Bipolar Neutrosophic Dombi Shapley Weighted Average Aggregation Operator and Its Application in Decision-Making Problem
DOI:
https://doi.org/10.37934/araset.46.2.239250Keywords:
Bipolar neutrosophic set, Dombi T-norm and Dombi T-conorm, Shapley fuzzy measure, Aggregation operators, Decision-makingAbstract
A bipolar neutrosophic set (BNS) is a novel set theory characterized by positive and negative membership degrees. It is designed to handle bipolar, inconsistent, and uncertain data. BNS is used widely to solve complex decision-making problems. Besides uncertainty data, aggregation operators (AOs) also important in decision-making problems. The Dombi operations, comprising of Dombi T-norm and Dombi T-conorm (DTT), exhibit significant general parameter flexibility. According to the literature, the Dombi operation rules have addressed many intricate decision-making problems in diverse settings. However, the current study needs to examine the optimal method for obtaining the weight of criteria during the aggregation process.
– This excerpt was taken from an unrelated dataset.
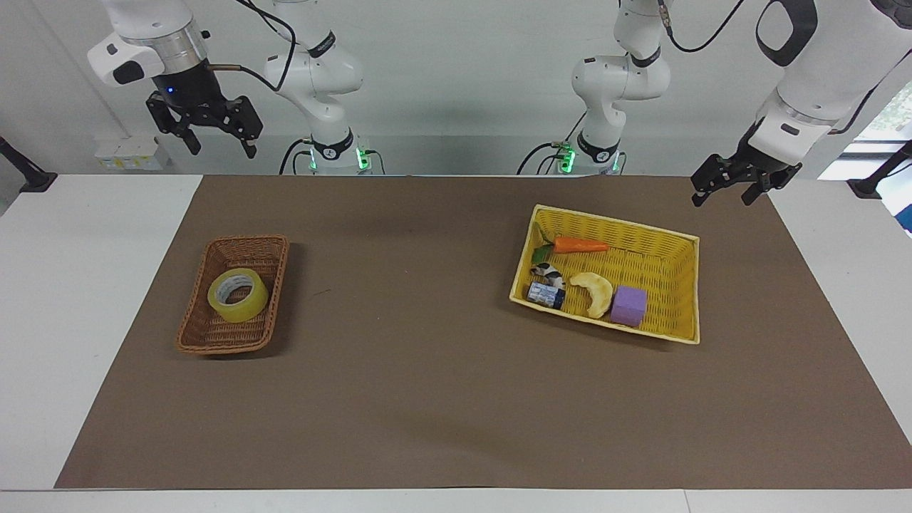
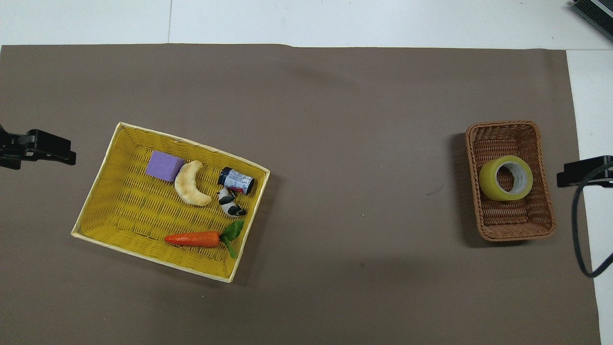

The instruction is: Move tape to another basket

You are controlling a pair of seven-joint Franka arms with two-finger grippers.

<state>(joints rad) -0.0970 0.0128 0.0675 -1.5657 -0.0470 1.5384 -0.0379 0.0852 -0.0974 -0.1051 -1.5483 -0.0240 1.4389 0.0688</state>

The importance of the standards is defined in this study using a Shapley fuzzy measure. Considering this, the article presents the bipolar neutrosophic Dombi Shapley weighted average aggregation (BNDSWAA) inspired by the Dombi operation. The paper examines the various properties of BNDSWAA. A decision-making method is also created based on the suggested operator. The proposed process under BNS is explained using an algorithm for selecting green suppliers. Finally, testing for parameter influence is conducted to identify any parameter changes. The finding shows the proposed method is effective in solving decision-making problems.